## Required action
Return all the entries below exactly as they were given.

--------------------------------

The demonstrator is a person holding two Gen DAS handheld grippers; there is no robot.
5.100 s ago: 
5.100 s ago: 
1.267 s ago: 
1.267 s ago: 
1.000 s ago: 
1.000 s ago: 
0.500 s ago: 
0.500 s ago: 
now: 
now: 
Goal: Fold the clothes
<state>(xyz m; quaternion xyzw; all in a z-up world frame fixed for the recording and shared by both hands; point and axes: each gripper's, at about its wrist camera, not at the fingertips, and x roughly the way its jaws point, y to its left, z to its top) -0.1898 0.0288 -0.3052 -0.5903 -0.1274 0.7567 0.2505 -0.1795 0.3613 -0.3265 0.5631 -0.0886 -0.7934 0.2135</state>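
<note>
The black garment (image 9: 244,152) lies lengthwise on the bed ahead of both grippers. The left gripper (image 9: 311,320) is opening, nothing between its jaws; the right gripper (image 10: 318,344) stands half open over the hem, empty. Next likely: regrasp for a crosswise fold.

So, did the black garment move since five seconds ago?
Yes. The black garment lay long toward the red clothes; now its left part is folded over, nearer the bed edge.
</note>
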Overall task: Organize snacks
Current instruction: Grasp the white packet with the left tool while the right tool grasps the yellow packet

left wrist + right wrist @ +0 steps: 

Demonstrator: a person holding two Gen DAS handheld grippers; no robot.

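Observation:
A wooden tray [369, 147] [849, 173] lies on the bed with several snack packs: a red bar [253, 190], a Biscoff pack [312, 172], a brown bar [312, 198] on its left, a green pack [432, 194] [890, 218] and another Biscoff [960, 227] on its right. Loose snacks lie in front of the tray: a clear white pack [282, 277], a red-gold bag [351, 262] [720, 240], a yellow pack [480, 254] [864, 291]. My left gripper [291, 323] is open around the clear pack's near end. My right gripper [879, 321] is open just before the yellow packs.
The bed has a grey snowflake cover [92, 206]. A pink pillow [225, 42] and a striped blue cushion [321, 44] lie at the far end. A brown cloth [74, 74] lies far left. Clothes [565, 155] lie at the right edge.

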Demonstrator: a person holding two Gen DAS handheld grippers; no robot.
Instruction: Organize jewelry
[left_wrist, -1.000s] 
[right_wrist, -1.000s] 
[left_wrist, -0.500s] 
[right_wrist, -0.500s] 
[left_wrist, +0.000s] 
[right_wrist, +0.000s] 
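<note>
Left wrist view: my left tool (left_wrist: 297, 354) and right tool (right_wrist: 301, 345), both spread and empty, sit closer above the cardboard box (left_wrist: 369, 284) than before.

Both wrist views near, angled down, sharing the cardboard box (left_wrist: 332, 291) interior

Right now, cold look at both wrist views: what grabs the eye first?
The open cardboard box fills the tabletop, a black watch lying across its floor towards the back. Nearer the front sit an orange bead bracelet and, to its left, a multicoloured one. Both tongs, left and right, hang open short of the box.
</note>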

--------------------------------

## Your solution
The demonstrator is a person holding two Gen DAS handheld grippers; there is no robot.
5.100 s ago: 
5.100 s ago: 
1.267 s ago: 
1.267 s ago: 
1.000 s ago: 
1.000 s ago: 
0.500 s ago: 
0.500 s ago: 
now: 
now: 
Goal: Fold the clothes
<state>(xyz m; quaternion xyzw; all in a z-up world frame fixed for the recording and shared by both hands; point and axes: each gripper's, at about its wrist camera, not at the fingertips, and x roughly the way its jaws point, y to its left, z to its top) -0.1898 0.0288 -0.3052 -0.5903 -0.1274 0.7567 0.2505 -0.1795 0.3613 -0.3265 0.5631 -0.0886 -0.7934 0.2135</state>
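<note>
The black garment (image 9: 244,152) lies lengthwise on the bed ahead of both grippers. The left gripper (image 9: 311,320) is opening, nothing between its jaws; the right gripper (image 10: 318,344) stands half open over the hem, empty. Next likely: regrasp for a crosswise fold.

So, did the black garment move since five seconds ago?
Yes. The black garment lay long toward the red clothes; now its left part is folded over, nearer the bed edge.
</note>
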Overall task: Organize snacks
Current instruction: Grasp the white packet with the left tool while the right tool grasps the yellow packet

left wrist + right wrist @ +0 steps: 

Demonstrator: a person holding two Gen DAS handheld grippers; no robot.

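Observation:
A wooden tray [369, 147] [849, 173] lies on the bed with several snack packs: a red bar [253, 190], a Biscoff pack [312, 172], a brown bar [312, 198] on its left, a green pack [432, 194] [890, 218] and another Biscoff [960, 227] on its right. Loose snacks lie in front of the tray: a clear white pack [282, 277], a red-gold bag [351, 262] [720, 240], a yellow pack [480, 254] [864, 291]. My left gripper [291, 323] is open around the clear pack's near end. My right gripper [879, 321] is open just before the yellow packs.
The bed has a grey snowflake cover [92, 206]. A pink pillow [225, 42] and a striped blue cushion [321, 44] lie at the far end. A brown cloth [74, 74] lies far left. Clothes [565, 155] lie at the right edge.
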
Demonstrator: a person holding two Gen DAS handheld grippers; no robot.
Instruction: Organize jewelry
[left_wrist, -1.000s] 
[right_wrist, -1.000s] 
[left_wrist, -0.500s] 
[right_wrist, -0.500s] 
[left_wrist, +0.000s] 
[right_wrist, +0.000s] 
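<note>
Left wrist view: my left tool (left_wrist: 297, 354) and right tool (right_wrist: 301, 345), both spread and empty, sit closer above the cardboard box (left_wrist: 369, 284) than before.

Both wrist views near, angled down, sharing the cardboard box (left_wrist: 332, 291) interior

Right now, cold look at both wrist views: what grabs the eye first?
The open cardboard box fills the tabletop, a black watch lying across its floor towards the back. Nearer the front sit an orange bead bracelet and, to its left, a multicoloured one. Both tongs, left and right, hang open short of the box.
</note>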

Nothing remains to be answered in this exercise.